The Employment Appeal Tribunal (EAT) recently heard three conjoined appeals on this issue, two of them concerning care workers, and has given further guidance on the correct approach to take (Focus Care Agency Limited v Roberts).

In deciding the appeals, the EAT noted that a failure to pay the NMW when required can lead to penalties and even criminal sanctions against employers. There is, therefore, a pressing need for certainty in the law.

Recognising the difficulty of the issue, the EAT commented that there is a clear dichotomy between those cases where an employee is working merely by being present at an employer’s premises, whether or not provided with sleeping accommodation, and those where an employee is provided with sleeping accommodation and is simply on call.

There is no single key with which to unlock the issue of whether the NMW is payable during hours spent asleep. The test is a multifactorial one that requires an assessment of relevant factors, including an employer’s purpose in engaging a particular worker, restrictions on a worker’s personal activities during hours spent on call, the degree of responsibility undertaken and the immediacy of the requirement to provide services.

The EAT acknowledged that such an approach means that no one factor can be treated as determinative and does not provide as much clarity as might be desired. However, there is no definitive test and each case must be decided on its own facts.

One of the appeals was brought by a couple who lived on site and worked as wardens of a caravan park. The Employment Tribunal (ET) had ruled that they were at home and so were only entitled to the NMW whilst actually working. Their appeal was allowed as the ET had failed to make express findings on all aspects of the evidence including, importantly, the extent of the claimants’ obligation to remain at the caravan site throughout the shift. The matter was remitted to a fresh ET for reconsideration.

The other two appeals, each brought by an employer in the care sector, were dismissed. The first concerned a domiciliary care support worker who looked after two clients in their own homes, sometimes working a day shift and sometimes a sleep-in night shift. When working nights, she was not allocated specific tasks and was allowed to sleep, but was required to remain in the house ready to respond if and when needed.

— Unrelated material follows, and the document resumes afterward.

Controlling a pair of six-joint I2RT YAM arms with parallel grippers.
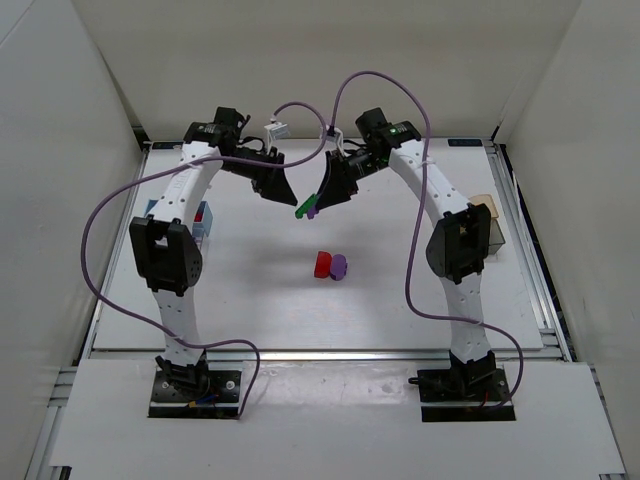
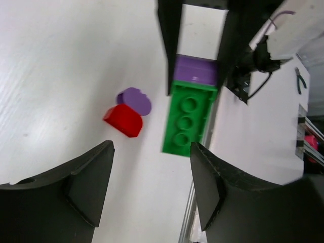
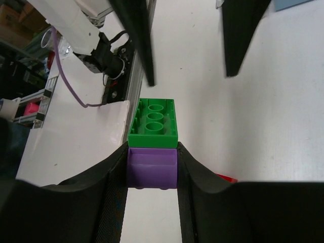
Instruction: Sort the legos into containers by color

The EAT upheld the ET’s decision that she was entitled to be paid the NMW for the entirety of her night shift. Her employer was under a regulatory burden to provide such care and was obliged to do so under its contract with the council.

The second case was brought by a sleep-in carer paid £25 per night for providing supported living services alongside a waking night worker who was paid the NMW. As the claimant’s contract stated the he should be paid the same as a waking night worker, the ET and the EAT upheld his claim for unlawful deductions from wages. However, the EAT commented that had the issue not been resolved in that way and it been necessary to determine whether or not he was entitled to be paid the NMW for the entirety of his shift, the appeal would have been upheld as the ET had failed to carry out the multifactorial evaluation necessary to reach a decision in such cases. Rather, it appeared to have proceeded on the assumption that the requirement to be present throughout the sleep-in shift was determinative, which is not the case.